ACTIVITY —
Print the data again, exactly.

(Collection entries)
=-=-=

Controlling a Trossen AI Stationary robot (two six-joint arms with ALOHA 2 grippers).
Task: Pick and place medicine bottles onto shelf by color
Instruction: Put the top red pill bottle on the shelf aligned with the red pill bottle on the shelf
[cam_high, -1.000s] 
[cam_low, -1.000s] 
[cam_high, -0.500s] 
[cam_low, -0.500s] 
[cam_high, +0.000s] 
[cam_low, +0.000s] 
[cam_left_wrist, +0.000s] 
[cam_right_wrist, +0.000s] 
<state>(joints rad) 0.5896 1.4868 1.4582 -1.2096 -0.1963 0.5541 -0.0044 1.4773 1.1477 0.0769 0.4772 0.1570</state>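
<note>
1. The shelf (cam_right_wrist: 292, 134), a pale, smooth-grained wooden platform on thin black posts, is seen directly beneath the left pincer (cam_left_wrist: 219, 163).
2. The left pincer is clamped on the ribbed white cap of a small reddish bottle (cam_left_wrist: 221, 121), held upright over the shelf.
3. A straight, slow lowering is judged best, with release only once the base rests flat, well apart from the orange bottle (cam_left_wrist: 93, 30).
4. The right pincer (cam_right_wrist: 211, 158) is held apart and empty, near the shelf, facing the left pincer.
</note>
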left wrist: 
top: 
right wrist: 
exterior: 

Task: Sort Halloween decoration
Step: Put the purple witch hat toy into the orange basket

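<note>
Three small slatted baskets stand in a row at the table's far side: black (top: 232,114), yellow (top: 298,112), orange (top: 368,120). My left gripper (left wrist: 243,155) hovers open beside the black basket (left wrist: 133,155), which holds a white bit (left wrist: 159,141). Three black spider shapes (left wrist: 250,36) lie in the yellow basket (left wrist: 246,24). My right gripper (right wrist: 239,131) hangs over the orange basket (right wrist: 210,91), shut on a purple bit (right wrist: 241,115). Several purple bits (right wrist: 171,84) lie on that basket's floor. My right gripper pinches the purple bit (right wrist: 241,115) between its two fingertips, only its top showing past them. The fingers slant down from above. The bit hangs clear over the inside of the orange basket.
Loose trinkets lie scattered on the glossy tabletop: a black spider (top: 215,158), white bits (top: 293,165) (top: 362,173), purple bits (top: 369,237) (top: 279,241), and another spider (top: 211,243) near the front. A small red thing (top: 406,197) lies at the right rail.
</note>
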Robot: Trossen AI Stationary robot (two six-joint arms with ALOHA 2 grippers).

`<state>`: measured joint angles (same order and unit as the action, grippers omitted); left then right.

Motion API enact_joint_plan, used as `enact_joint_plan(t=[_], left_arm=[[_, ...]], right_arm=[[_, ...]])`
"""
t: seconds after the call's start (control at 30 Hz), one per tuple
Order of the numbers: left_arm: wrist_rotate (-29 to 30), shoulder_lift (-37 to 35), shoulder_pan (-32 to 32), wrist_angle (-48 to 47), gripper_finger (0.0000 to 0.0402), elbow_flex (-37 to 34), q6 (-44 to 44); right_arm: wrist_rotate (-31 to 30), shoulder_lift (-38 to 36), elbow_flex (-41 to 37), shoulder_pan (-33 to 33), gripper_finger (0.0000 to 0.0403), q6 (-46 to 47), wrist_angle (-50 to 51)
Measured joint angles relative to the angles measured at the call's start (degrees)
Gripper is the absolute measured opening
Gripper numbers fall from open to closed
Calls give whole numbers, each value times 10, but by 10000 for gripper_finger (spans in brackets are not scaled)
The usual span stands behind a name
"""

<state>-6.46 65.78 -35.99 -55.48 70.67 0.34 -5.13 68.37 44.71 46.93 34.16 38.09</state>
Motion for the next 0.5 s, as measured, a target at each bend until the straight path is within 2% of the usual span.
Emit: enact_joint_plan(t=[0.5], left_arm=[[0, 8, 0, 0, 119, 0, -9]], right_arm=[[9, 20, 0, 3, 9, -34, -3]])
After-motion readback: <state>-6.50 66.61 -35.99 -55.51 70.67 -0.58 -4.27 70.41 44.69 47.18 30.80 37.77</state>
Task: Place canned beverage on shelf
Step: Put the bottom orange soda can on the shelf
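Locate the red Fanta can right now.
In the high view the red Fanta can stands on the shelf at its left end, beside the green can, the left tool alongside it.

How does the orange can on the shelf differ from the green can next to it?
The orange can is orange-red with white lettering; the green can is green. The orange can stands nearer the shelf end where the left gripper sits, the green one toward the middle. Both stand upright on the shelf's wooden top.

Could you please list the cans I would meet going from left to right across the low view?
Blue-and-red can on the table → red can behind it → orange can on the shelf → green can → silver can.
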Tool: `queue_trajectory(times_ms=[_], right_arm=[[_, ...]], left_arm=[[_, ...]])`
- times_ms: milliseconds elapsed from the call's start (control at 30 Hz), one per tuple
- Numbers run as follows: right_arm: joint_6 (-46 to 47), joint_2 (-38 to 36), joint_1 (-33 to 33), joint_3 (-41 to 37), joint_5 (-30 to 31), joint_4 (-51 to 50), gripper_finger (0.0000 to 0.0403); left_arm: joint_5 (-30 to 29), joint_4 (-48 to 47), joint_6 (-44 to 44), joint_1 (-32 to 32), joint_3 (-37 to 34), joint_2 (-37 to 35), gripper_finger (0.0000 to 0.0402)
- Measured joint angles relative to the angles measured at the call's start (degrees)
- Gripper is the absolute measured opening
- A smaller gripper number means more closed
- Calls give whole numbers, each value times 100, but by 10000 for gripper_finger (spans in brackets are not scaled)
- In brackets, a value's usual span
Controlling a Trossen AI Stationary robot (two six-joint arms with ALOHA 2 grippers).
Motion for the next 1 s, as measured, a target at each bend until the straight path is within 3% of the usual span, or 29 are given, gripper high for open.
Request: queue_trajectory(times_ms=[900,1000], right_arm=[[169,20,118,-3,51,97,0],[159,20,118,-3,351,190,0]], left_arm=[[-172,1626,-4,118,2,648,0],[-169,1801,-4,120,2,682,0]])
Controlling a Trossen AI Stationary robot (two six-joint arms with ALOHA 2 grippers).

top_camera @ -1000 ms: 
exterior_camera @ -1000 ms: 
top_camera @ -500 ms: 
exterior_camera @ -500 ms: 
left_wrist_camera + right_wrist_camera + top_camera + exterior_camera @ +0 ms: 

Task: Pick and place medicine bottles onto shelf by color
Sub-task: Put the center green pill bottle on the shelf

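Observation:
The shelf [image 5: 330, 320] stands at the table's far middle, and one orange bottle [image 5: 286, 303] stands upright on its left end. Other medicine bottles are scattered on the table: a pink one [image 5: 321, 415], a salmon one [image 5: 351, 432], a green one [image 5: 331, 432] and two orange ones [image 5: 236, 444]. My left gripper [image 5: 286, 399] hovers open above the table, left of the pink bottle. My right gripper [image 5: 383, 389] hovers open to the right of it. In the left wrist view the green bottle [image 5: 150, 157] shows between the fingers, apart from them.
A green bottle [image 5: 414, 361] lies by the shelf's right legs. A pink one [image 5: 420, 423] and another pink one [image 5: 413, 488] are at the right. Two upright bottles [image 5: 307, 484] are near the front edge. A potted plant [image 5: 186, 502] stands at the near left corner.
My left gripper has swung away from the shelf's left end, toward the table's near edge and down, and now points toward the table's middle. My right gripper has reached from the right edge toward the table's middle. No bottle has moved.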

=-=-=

ANSWER BELOW —
Controlling a Trossen AI Stationary robot (two six-joint arms with ALOHA 2 grippers).
Task: Pick and place medicine bottles onto shelf by color
Instruction: Put the top red pill bottle on the shelf aligned with the red pill bottle on the shelf
[cam_high, -1.000s] 
[cam_low, -1.000s] 
[cam_high, -0.500s] 
[cam_low, -0.500s] 
[cam_high, +0.000s] 
[cam_low, +0.000s] 
[cam_left_wrist, +0.000s] 
[cam_right_wrist, +0.000s] 
<state>(joints rad) 0.5896 1.4868 1.4582 -1.2096 -0.1963 0.5541 -0.0044 1.4773 1.1477 0.0769 0.4772 0.1570</state>
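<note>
1. The shelf (cam_right_wrist: 292, 134), a pale, smooth-grained wooden platform on thin black posts, is seen directly beneath the left pincer (cam_left_wrist: 219, 163).
2. The left pincer is clamped on the ribbed white cap of a small reddish bottle (cam_left_wrist: 221, 121), held upright over the shelf.
3. A straight, slow lowering is judged best, with release only once the base rests flat, well apart from the orange bottle (cam_left_wrist: 93, 30).
4. The right pincer (cam_right_wrist: 211, 158) is held apart and empty, near the shelf, facing the left pincer.
</note>
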left wrist: 
top: 
right wrist: 
exterior: 

Task: Sort Halloween decoration
Step: Put the purple witch hat toy into the orange basket

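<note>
Three small slatted baskets stand in a row at the table's far side: black (top: 232,114), yellow (top: 298,112), orange (top: 368,120). My left gripper (left wrist: 243,155) hovers open beside the black basket (left wrist: 133,155), which holds a white bit (left wrist: 159,141). Three black spider shapes (left wrist: 250,36) lie in the yellow basket (left wrist: 246,24). My right gripper (right wrist: 239,131) hangs over the orange basket (right wrist: 210,91), shut on a purple bit (right wrist: 241,115). Several purple bits (right wrist: 171,84) lie on that basket's floor. My right gripper pinches the purple bit (right wrist: 241,115) between its two fingertips, only its top showing past them. The fingers slant down from above. The bit hangs clear over the inside of the orange basket.
Loose trinkets lie scattered on the glossy tabletop: a black spider (top: 215,158), white bits (top: 293,165) (top: 362,173), purple bits (top: 369,237) (top: 279,241), and another spider (top: 211,243) near the front. A small red thing (top: 406,197) lies at the right rail.
</note>
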Robot: Trossen AI Stationary robot (two six-joint arms with ALOHA 2 grippers).

`<state>`: measured joint angles (same order and unit as the action, grippers omitted); left then right.

Motion API enact_joint_plan, used as `enact_joint_plan(t=[_], left_arm=[[_, ...]], right_arm=[[_, ...]])`
"""
t: seconds after the call's start (control at 30 Hz), one per tuple
Order of the numbers: left_arm: wrist_rotate (-29 to 30), shoulder_lift (-37 to 35), shoulder_pan (-32 to 32), wrist_angle (-48 to 47), gripper_finger (0.0000 to 0.0402), elbow_flex (-37 to 34), q6 (-44 to 44); right_arm: wrist_rotate (-31 to 30), shoulder_lift (-38 to 36), elbow_flex (-41 to 37), shoulder_pan (-33 to 33), gripper_finger (0.0000 to 0.0403), q6 (-46 to 47), wrist_angle (-50 to 51)
Measured joint angles relative to the angles measured at the call's start (degrees)
Gripper is the absolute measured opening
Gripper numbers fall from open to closed
Calls give whole numbers, each value times 10, but by 10000 for gripper_finger (spans in brackets are not scaled)
The usual span stands behind a name
"""

<state>-6.46 65.78 -35.99 -55.48 70.67 0.34 -5.13 68.37 44.71 46.93 34.16 38.09</state>
Motion for the next 0.5 s, as measured, a target at each bend until the straight path is within 2% of the usual span.
Emit: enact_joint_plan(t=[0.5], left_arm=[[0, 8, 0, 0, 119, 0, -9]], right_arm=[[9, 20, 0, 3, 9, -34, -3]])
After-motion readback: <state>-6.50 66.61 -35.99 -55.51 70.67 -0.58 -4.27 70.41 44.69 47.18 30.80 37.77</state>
Task: Place canned beverage on shelf
Step: Put the bottom orange soda can on the shelf
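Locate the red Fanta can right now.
In the high view the red Fanta can stands on the shelf at its left end, beside the green can, the left tool alongside it.

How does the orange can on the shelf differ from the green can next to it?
The orange can is orange-red with white lettering; the green can is green. The orange can stands nearer the shelf end where the left gripper sits, the green one toward the middle. Both stand upright on the shelf's wooden top.

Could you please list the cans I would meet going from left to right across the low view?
Blue-and-red can on the table → red can behind it → orange can on the shelf → green can → silver can.
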Tool: `queue_trajectory(times_ms=[_], right_arm=[[_, ...]], left_arm=[[_, ...]])`
- times_ms: milliseconds elapsed from the call's start (control at 30 Hz), one per tuple
- Numbers run as follows: right_arm: joint_6 (-46 to 47), joint_2 (-38 to 36), joint_1 (-33 to 33), joint_3 (-41 to 37), joint_5 (-30 to 31), joint_4 (-51 to 50), gripper_finger (0.0000 to 0.0403); left_arm: joint_5 (-30 to 29), joint_4 (-48 to 47), joint_6 (-44 to 44), joint_1 (-32 to 32), joint_3 (-37 to 34), joint_2 (-37 to 35), gripper_finger (0.0000 to 0.0402)
- Measured joint angles relative to the angles measured at the call's start (degrees)
- Gripper is the absolute measured opening
- A smaller gripper number means more closed
- Calls give whole numbers, each value times 100, but by 10000 for gripper_finger (spans in brackets are not scaled)
- In brackets, a value's usual span
Controlling a Trossen AI Stationary robot (two six-joint arms with ALOHA 2 grippers).
Motion for the next 1 s, as measured, a target at each bend until the straight path is within 3% of the usual span, or 29 are given, gripper high for open.
Request: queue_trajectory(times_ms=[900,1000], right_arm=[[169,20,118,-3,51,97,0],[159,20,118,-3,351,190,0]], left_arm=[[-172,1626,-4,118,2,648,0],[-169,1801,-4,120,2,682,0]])
Controlling a Trossen AI Stationary robot (two six-joint arms with ALOHA 2 grippers).

top_camera @ -1000 ms: 
exterior_camera @ -1000 ms: 
top_camera @ -500 ms: 
exterior_camera @ -500 ms: 
left_wrist_camera + right_wrist_camera + top_camera + exterior_camera @ +0 ms: 

Task: Pick and place medicine bottles onto shelf by color
Sub-task: Put the center green pill bottle on the shelf

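Observation:
The shelf [image 5: 330, 320] stands at the table's far middle, and one orange bottle [image 5: 286, 303] stands upright on its left end. Other medicine bottles are scattered on the table: a pink one [image 5: 321, 415], a salmon one [image 5: 351, 432], a green one [image 5: 331, 432] and two orange ones [image 5: 236, 444]. My left gripper [image 5: 286, 399] hovers open above the table, left of the pink bottle. My right gripper [image 5: 383, 389] hovers open to the right of it. In the left wrist view the green bottle [image 5: 150, 157] shows between the fingers, apart from them.
A green bottle [image 5: 414, 361] lies by the shelf's right legs. A pink one [image 5: 420, 423] and another pink one [image 5: 413, 488] are at the right. Two upright bottles [image 5: 307, 484] are near the front edge. A potted plant [image 5: 186, 502] stands at the near left corner.
My left gripper has swung away from the shelf's left end, toward the table's near edge and down, and now points toward the table's middle. My right gripper has reached from the right edge toward the table's middle. No bottle has moved.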

Nothing further is needed to complete this exercise.